Куда уходит шахта, куда можно попасть на этом лифте, полицию, конечно, тоже интересовало. Лесенки, оставшиеся от водолазных экспедиций, Озолс предусмотрительно убрал из будки. Опускал лифт на глазах полицейских. Внутрь сунуться они, правда, не решились. Утопленника доставал заводской пожарник. И ведь не упал с лифтом вместе. А эти не рисковали – только присутствовали, фотографировали, составляли протокол Конечно, промерили, на какую глубину может опустить кабину механизм того сиволапого идиота, осматривали механизм самого подъёмника, сфотографировали все немецкие надписи. Цифру предельной глубины спуска – тридцать пять метров – занесли в протокол и заставили его подписать. Ничего другого не оставалось, хотя ни подвалов такой глубины, ни канализации, никаких других инженерных коммуникаций на такой отметке он себе не представлял. Действительно, шахта. Что же могли тут добывать? Или прятать? Строили подземный завод? О таких вещах во времена Второй мировой он слышал, но в Европе и не в городе, каком бы то ни было. В горах – бывало, где-нибудь в Альпах, а уж здесь, в мокрой Прибалтике, да в столичном предместье…
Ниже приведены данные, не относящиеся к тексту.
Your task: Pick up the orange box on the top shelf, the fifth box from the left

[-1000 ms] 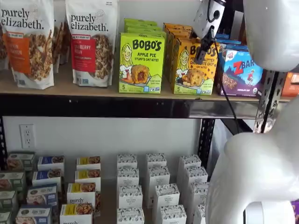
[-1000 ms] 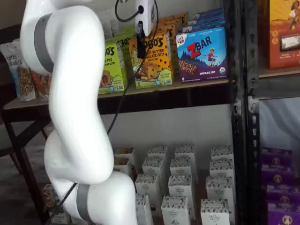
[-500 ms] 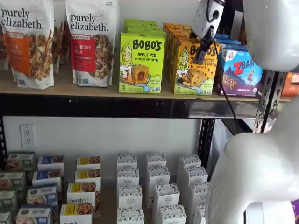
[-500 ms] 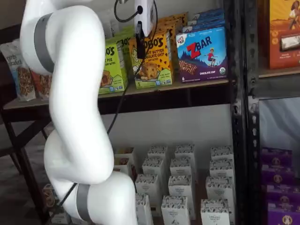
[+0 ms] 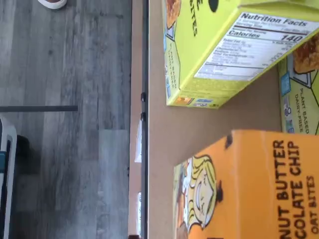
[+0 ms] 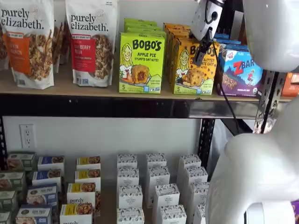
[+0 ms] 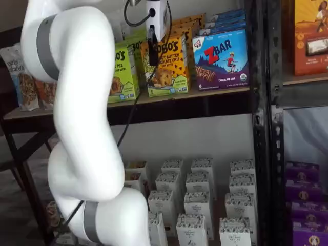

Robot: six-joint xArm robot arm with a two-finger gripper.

… Вспомнив ту зиму, он поёжился и медленно, мелкими глоточками, выпил налитый на донышко большой рюмки коньяк. Выпил и сразу налил ещё. Коньяк должен греться в руке. Закусил ломтиком лимона с сахаром. Хватит ресторанов. Он чувствовал, что пресытился шумом, танцами, мглой сигаретного дыма, вазелиновой услужливостью официантов. Хорошо, когда тихо, чисто, нет грязной брезентухи и мокрых железок. Когда буфет и столик позапрошлого века, из массивного ореха, кресло дышит и поскрипывает настоящей кожей, и солнечный луч дробится в витражной буфетной дверце на цветную мозаику. Когда тепло по всем жилкам не только от коньяка, но и от того, что оказалось в ящике…
…А зима всё набирала силу, замёрз даже Вентспилсский порт, правительство просило помощи у России – только Россия держала на Балтике ледоколы. Об этом ему со смешками рассказывали спасатели-портовики. Теперь отношения с ними надо было поддерживать. Подмазывать, чтобы ехало. Чтобы не вздумали проговориться про водолазное снаряжение. Слава богу, что в деле, заведённом полицией – о несчастном случае, повлекшем гибель одного неизвестного лица – он фигурировал как эксперт, технический эксперт, даже не просто свидетель, а облечённый особыми полномочиями. А в другом деле, с материалами которого его знакомили штатские – о преступлениях оккупантов против конвенции о правах военнопленных в период Второй мировой войны – как просто свидетель. И наконец безупречно корректный полицейский, к которому он был очередной раз вызван, придвинул к нему лист бумаги – постановление о прекращении дела:
– Распишитесь.
Озолс расписался.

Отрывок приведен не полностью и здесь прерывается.